Isodon rubescens is an important medicinal plant in China that has been shown to reduce tumour growth due to the presence of the compound oridonin. In an effort to facilitate molecular research on oridonin biosynthesis, we reported the use of next generation massively parallel sequencing technologies and de novo transcriptome assembly to gain a comprehensive overview of I. rubescens transcriptome. In our study, a total of 50,934,276 clean reads, 101,640 transcripts and 44,626 unigenes were generated through de novo transcriptome assembly. A number of unigenes – 23,987, 10,263, 7359, 18,245, 17,683, 19,485, 9361 – were annotated in the National Center for Biotechnology Information (NCBI) non-redundant protein (Nr), NCBI nucleotide sequences (Nt), Kyoto Encyclopedia of Genes and Genomes (KEGG) Orthology (KO), Swiss-Prot, protein family (Pfam), gene ontology (GO), eukaryotic ortholog groups (KOG) databases, respectively. Furthermore, the annotated unigenes were functionally classified according to the GO, KOG and KEGG. Based on these results, candidate genes encoding enzymes involved in terpenoids backbone biosynthesis were detected. Our data provided the most comprehensive sequence resource available for the study on I. rubescens, as well as demonstrated the effective use of Illumina sequencing and de novo transcriptome assembly on a species lacking genomic information.

Introduction

Isodon rubescens is an important perennial plant and medicinal herb belonging to the Isodon genus and Lamiaceae family. It is distributed in Henan, Shanxi, Hunan and Guizhou provinces, where it is usually referred to by the common name donglingcao. There has been a documented medicinal use of the plant in the Taihang Mountains in Henan province since 1972. It has been shown to possess antimicrobial and antitumour activities.[Citation1] These properties have resulted in the widespread study of the plant by scholars in China and abroad.

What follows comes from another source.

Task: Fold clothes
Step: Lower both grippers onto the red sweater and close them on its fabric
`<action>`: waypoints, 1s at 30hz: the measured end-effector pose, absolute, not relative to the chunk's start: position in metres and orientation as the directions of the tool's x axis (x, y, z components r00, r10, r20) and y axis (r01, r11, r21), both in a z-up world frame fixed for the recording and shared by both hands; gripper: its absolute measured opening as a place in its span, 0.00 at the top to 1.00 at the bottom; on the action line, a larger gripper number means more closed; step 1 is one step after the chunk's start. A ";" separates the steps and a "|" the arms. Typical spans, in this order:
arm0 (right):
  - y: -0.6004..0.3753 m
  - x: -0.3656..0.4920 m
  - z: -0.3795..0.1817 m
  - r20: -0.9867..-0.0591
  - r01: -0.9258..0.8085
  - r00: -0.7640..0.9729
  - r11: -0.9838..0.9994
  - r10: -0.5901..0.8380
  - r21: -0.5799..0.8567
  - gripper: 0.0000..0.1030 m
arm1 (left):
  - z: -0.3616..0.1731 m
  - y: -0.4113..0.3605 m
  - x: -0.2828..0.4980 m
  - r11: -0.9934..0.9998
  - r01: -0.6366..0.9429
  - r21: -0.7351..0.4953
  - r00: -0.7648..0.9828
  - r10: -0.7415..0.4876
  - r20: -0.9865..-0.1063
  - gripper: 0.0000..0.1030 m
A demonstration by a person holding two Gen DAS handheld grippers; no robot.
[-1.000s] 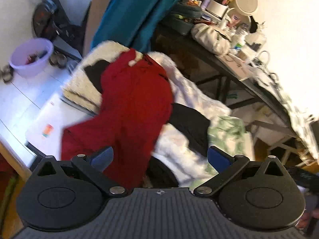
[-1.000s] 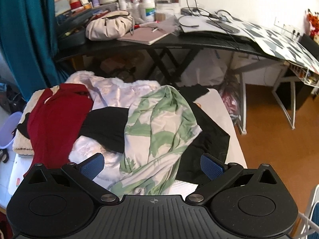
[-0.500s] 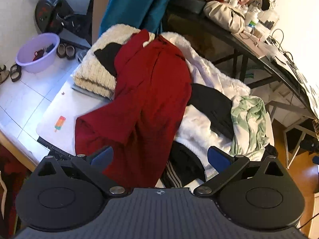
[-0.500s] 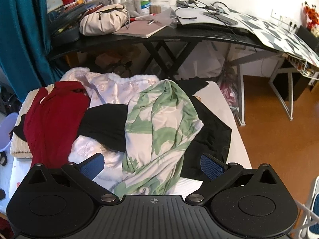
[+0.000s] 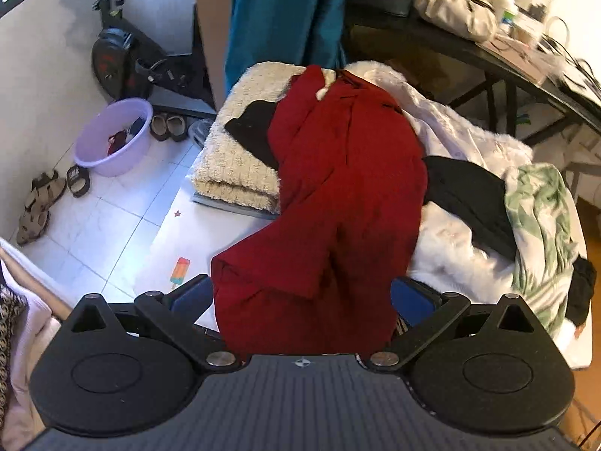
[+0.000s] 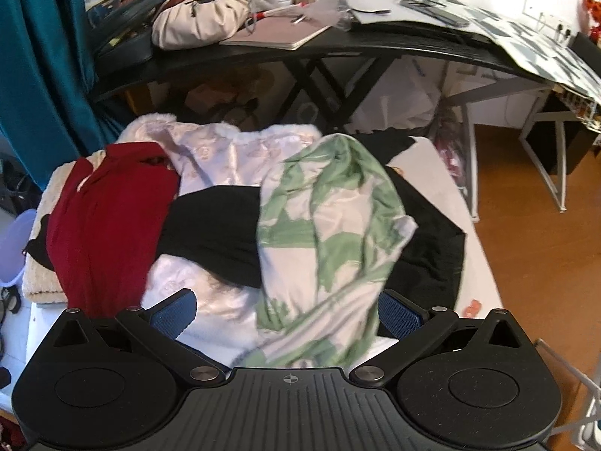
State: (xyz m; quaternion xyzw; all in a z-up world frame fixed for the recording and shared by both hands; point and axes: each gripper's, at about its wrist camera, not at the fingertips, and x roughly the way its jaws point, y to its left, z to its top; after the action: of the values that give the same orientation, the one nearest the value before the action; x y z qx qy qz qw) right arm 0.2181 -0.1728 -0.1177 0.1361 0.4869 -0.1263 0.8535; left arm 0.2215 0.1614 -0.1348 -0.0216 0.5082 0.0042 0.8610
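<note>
Here both grippers, left gripper [image 5: 300, 297] and right gripper [image 6: 287, 310], hover level, fingers apart, over clothes.

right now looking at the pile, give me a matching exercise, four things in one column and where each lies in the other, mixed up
Things:
1. red garment
2. green-and-white garment
3. cream knit blanket
4. lilac basin

Places:
A. on the tiled floor beside shoes
B. folded at the pile's left edge, partly under the red cloth
C. draped in front of the open left gripper
D. draped in front of the open right gripper

Pairs: 1-C, 2-D, 3-B, 4-A
</note>
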 end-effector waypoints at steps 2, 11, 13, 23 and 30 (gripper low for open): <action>-0.171 0.228 -0.122 -0.870 0.337 0.488 0.935 -0.071 0.113 0.01 | -0.142 0.164 0.228 0.998 -0.057 -0.041 0.462 -0.010 -0.887 0.00; -0.172 0.317 -0.152 -0.896 0.246 0.444 0.964 -0.015 0.105 0.01 | -0.201 0.148 0.304 0.993 -0.103 0.065 0.409 0.102 -0.907 0.08; -0.173 0.346 -0.161 -0.898 0.226 0.440 0.968 -0.001 0.109 0.01 | -0.210 0.144 0.328 0.994 -0.105 0.039 0.403 0.078 -0.912 0.08; -0.150 0.466 -0.215 -0.901 0.115 0.428 0.985 0.068 0.129 0.01 | -0.250 0.113 0.423 0.995 -0.019 0.094 0.403 0.093 -0.910 0.08; -0.120 0.515 -0.247 -0.883 0.007 0.445 0.985 0.151 0.173 0.01 | -0.272 0.136 0.428 0.994 -0.109 -0.007 0.318 0.028 -0.948 0.21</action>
State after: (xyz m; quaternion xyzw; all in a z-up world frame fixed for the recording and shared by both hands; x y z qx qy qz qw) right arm 0.5154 -0.1198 -0.2470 0.0755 0.5252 0.0426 0.8466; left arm 0.4284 0.1356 -0.2723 -0.0346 0.5825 0.0422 0.8110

More than 20 terpenoids, a variety of triterpenoids, monoterpenes and phenolic acids have been isolated from I. rubescens.[Citation2–8] Many studies have shown oridonin to be the main compound that possesses remarkable anticancer, antiinflammatory and antibacterial properties.[Citation9–11] The recognized medicinal value of I. rubescens is driving researches of its tissues, cells culture and biology.[Citation12–16] While there have been numerous reports on the chemical composition, pharmacological effects and clinical efficacy of I. rubescens, genomic data and information are scarce.[Citation17] In order to gain insights into terpenoid biosynthesis, especially that of diterpenoid, characterization of functional genes via genome sequencing of the transcriptome is necessary. RNA sequencing (RNA-seq) has been widely used for de novo transcriptome sequencing to detect gene expression and other useful genomic information in many plant species without prior genomic information.[Citation18–23] Despite its obvious potential, next generation sequencing methods have not yet been applied to I. rubescens research.

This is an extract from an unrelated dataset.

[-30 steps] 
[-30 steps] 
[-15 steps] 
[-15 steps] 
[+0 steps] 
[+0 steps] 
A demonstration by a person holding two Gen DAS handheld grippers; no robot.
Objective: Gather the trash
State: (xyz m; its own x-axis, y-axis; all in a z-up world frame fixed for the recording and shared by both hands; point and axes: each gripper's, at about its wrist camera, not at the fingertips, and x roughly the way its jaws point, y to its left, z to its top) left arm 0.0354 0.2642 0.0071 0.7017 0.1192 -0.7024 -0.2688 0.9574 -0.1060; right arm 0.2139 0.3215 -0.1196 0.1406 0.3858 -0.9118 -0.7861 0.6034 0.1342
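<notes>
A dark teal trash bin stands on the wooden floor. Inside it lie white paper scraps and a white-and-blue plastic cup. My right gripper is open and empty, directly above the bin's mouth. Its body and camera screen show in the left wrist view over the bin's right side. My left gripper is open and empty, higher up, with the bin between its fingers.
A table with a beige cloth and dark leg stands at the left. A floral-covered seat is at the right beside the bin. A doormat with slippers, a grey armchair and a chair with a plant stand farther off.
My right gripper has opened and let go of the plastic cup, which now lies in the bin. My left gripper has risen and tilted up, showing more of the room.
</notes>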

In this study, RNA-seq was used to analyse the transcriptome of I. rubescens by using Illumina paired-end sequencing technology on a HiSeq 2000 platform to discover candidate genes that encode enzymes involved in terpenoid biosynthesis.

Materials and methods

Plant material and RNA extraction

I. rubescens leaves were collected from plants growing at standardized planting base in Jiyuan City, Henan province in October 2014. Total RNA was extracted using a TRIzol Kit (Promega, USA). The purity and concentration of the isolated RNA were checked using a Spectrophotometer (NanoPhotometer®, Implen, CA, USA) and an RNA Assay Kit (Qubit® 2.0 Flurometer, Life Technologies, CA, USA).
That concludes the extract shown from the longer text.